• [WORK TO BE COMPLETED]: Which lines run from the start of the data below to the line containing "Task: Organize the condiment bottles"? Set them down exactly, with none added.

===

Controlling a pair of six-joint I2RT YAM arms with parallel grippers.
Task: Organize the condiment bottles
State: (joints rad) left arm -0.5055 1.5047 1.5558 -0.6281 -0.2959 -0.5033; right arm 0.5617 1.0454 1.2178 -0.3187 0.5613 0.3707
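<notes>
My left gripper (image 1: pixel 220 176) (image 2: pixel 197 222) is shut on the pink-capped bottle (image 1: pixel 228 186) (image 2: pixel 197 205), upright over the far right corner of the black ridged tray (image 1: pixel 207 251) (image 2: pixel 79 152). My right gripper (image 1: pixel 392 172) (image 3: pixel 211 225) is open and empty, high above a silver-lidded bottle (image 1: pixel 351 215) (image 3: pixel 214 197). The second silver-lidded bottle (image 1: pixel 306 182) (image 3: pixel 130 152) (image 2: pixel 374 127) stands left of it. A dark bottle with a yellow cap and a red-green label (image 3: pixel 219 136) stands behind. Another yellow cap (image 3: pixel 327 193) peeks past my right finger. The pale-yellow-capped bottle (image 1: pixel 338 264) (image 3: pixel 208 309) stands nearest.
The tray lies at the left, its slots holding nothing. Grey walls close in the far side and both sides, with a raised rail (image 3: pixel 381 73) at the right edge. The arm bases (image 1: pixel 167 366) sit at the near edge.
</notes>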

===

• [OUTPUT BELOW]:
Controlling a pair of six-joint I2RT YAM arms with parallel grippers.
Task: Organize the condiment bottles

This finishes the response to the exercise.